Your assignment:
Each line of the material below is to be written out exactly. Leave out any picture.

Data:

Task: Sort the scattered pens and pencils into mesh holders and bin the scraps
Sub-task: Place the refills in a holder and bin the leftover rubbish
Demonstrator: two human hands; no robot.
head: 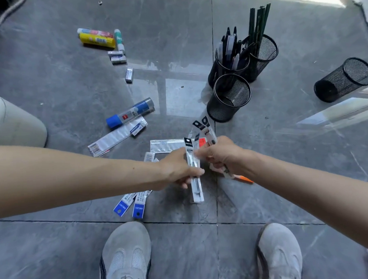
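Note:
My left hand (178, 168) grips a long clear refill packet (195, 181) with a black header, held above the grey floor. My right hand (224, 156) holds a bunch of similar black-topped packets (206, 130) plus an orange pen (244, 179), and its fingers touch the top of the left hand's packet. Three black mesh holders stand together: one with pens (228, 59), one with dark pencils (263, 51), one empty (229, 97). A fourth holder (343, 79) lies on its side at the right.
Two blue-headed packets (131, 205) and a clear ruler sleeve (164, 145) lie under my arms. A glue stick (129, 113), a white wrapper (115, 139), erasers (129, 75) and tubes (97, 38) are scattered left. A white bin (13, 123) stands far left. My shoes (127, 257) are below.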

Task solution:
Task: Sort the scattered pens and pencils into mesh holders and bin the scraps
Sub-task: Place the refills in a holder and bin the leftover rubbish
Demonstrator: two human hands; no robot.
head: 
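Note:
My left hand (178, 168) grips a long clear refill packet (195, 181) with a black header, held above the grey floor. My right hand (224, 156) holds a bunch of similar black-topped packets (206, 130) plus an orange pen (244, 179), and its fingers touch the top of the left hand's packet. Three black mesh holders stand together: one with pens (228, 59), one with dark pencils (263, 51), one empty (229, 97). A fourth holder (343, 79) lies on its side at the right.
Two blue-headed packets (131, 205) and a clear ruler sleeve (164, 145) lie under my arms. A glue stick (129, 113), a white wrapper (115, 139), erasers (129, 75) and tubes (97, 38) are scattered left. A white bin (13, 123) stands far left. My shoes (127, 257) are below.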

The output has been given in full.